2025 Eylül ayı itibarıyla Fed, sadece para politikası kararlarıyla değil, aynı zamanda kurumsal bütünlüğünü tehdit eden iç gerilimlerle de sarsılıyor. Başkan Jerome Powell’ın görev süresinin 2026 Mayıs’ında sona erecek olması, kurum içinde yaklaşan liderlik mücadelesini daha da belirginleştiriyor. Faiz kararının açıklandığı toplantıya, geçtiğimiz hafta Trump’ın adayı olarak Fed üyeliği onaylanan Stephen Miran da katıldı. Miran, toplantıda yarım puanlık faiz indirimi yönünde oy kullanarak ilk toplantısından itibaren Trump’ın para politikası ajandasını yansıtan bir duruş sergiledi.

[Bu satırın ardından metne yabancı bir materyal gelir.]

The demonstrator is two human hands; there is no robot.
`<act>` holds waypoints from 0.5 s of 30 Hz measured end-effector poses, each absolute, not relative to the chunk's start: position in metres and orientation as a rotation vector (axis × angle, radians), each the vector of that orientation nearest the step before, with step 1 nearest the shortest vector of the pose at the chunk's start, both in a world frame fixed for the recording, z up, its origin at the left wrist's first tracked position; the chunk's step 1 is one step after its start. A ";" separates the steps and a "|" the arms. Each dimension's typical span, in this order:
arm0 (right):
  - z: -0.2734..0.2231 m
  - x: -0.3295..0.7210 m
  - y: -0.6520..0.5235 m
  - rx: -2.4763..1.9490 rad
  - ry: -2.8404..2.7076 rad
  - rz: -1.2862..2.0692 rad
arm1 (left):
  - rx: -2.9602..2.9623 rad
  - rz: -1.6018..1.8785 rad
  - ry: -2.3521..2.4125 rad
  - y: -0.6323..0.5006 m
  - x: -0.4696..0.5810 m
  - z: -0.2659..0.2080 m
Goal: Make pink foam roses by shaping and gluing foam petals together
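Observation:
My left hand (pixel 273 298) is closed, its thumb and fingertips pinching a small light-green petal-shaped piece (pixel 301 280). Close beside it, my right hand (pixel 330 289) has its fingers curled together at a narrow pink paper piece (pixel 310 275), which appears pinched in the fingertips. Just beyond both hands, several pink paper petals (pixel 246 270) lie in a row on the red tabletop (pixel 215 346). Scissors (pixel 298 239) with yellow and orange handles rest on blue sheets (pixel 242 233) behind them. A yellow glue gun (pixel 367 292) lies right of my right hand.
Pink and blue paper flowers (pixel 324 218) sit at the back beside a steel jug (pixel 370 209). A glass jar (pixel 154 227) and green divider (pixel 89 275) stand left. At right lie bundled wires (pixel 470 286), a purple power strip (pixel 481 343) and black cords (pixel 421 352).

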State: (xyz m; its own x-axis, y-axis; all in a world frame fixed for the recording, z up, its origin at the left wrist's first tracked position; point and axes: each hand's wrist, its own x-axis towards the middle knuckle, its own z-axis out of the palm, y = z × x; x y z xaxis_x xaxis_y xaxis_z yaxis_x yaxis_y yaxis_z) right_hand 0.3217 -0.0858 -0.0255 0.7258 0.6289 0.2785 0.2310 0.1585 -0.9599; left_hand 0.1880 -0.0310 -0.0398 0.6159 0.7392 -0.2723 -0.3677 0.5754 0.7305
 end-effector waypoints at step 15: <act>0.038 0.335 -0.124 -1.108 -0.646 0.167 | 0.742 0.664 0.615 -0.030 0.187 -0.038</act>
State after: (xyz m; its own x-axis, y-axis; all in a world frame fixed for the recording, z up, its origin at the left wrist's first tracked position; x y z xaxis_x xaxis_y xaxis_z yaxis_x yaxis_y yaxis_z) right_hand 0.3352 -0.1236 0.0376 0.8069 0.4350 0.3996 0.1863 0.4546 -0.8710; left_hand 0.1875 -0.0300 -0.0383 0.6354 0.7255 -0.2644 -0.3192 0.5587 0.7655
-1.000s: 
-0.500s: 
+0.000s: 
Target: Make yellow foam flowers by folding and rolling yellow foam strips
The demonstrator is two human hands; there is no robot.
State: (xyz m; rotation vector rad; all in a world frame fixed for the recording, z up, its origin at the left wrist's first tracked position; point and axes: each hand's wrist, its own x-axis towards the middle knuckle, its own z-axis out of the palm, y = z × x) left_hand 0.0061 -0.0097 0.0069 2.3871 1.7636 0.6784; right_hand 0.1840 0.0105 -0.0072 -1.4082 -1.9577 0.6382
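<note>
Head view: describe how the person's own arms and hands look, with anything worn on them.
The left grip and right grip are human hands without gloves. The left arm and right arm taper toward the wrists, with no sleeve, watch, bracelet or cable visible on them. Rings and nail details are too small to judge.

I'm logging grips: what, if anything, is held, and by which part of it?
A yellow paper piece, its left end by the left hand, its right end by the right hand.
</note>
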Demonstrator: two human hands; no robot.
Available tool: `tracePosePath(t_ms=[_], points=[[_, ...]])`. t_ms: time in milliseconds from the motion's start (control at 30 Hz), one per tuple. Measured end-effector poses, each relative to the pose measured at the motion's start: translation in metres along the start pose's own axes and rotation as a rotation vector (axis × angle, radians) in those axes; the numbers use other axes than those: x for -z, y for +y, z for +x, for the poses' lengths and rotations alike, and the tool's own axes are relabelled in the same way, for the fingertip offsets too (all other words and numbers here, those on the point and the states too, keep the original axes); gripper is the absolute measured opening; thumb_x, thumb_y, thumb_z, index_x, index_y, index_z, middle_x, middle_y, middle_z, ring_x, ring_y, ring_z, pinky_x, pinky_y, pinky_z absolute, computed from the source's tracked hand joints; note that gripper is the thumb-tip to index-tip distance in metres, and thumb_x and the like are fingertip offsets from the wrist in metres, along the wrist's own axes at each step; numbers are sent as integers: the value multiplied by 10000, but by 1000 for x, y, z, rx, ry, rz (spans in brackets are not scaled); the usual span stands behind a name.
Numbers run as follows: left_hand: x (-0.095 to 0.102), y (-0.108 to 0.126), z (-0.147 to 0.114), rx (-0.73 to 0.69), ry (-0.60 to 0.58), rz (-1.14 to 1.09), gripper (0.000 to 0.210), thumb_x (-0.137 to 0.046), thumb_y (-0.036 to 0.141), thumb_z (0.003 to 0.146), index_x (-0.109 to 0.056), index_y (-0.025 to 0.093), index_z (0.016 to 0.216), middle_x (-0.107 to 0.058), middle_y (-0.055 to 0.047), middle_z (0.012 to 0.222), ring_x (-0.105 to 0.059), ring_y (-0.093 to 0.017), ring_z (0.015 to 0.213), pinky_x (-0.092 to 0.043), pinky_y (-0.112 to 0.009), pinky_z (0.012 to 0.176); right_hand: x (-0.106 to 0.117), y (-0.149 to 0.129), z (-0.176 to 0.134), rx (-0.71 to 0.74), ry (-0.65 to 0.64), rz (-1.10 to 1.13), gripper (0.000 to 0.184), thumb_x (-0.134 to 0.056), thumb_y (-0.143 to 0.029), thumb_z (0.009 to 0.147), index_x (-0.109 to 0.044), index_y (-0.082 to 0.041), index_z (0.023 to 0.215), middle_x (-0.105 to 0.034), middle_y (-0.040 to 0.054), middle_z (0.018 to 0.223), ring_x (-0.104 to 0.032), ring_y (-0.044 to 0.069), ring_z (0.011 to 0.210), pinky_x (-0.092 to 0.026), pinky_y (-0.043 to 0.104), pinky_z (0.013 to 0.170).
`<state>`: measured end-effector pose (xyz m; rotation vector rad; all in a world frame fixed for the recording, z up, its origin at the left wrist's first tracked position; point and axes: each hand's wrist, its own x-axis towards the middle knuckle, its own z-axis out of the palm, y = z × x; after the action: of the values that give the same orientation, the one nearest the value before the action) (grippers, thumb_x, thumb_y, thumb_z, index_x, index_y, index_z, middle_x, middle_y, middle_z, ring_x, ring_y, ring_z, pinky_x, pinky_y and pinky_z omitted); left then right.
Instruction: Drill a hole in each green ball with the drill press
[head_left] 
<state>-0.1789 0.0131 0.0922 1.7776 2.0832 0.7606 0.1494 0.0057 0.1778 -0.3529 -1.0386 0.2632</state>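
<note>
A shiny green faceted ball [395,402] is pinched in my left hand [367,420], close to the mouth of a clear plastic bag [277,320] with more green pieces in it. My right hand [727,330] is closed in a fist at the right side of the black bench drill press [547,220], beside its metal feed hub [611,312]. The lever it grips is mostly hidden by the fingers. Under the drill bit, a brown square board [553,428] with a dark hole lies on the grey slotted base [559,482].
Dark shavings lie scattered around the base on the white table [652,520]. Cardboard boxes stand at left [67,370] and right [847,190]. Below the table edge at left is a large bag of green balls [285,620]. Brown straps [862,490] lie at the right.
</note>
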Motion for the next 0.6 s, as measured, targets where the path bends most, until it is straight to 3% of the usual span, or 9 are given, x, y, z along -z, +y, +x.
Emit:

Fed’in karar açıklamasında faiz indiriminin “oy çokluğuyla” alındığının vurgulanması, kurul içinde Trump’a daha yakın isimlerin daha sert bir indirim için baskı yaptığını gösteriyor. Miran’ın daha önce Trump yönetiminde Ekonomik Danışmanlar Konseyi Başkanı olarak görev yapmış olması ve bu görevinden tamamen ayrılmak yerine ücretsiz izinli şekilde Fed üyeliğine devam etmesi, kurumun bağımsızlığına yönelik endişeleri artırmış durumda. Aynı toplantıya Başkan Trump’ın görevden almak istediği Fed üyesi Lisa Cook da, hakkındaki suçlamalara rağmen mahkeme kararıyla katılabildi.Her ne kadar mahkeme Cook’un görevde kalabileceğine hükmetmiş olsa da, Beyaz Saray kararı temyize taşıyarak süreci Anayasa Mahkemesi’ne götüreceğini açıkladı.
Toplantı sonrasında düzenlenen basın toplantısında öne çıkan bir diğer başlık ise Fed üzerindeki artan siyasi baskılar oldu. Trump’ın yeni atadığı kurul üyesi Stephen Miran’ın doğrudan Beyaz Saray’dan gelmiş olması, ve Başkan’ın görevden almak istediği Lisa Cook’un halen kurulda yer alması, Fed’in kurumsal bağımsızlığına yönelik soru işaretlerini büyüttü. Powell, bu tür yorumlardan kaçınarak kararların “bağımsızlık ilkesi” çerçevesinde alındığını savundu.
Gelinen noktada, faiz indirimi kararını yalnızca Trump yönetiminin Fed üzerindeki siyasi baskısıyla açıklamak eksik kalır. Nitekim Powell, Ağustos ayında katıldığı bir toplantıda zaten faiz indiriminin sinyallerini vermişti. Ancak Trump cephesi, çok daha sert ve hızlı bir indirimi savunuyordu. Bu bağlamda, Trump ile Fed arasında devam eden güç mücadelesinde Başkan’ın tam anlamıyla istediğini elde ettiği söylenemez.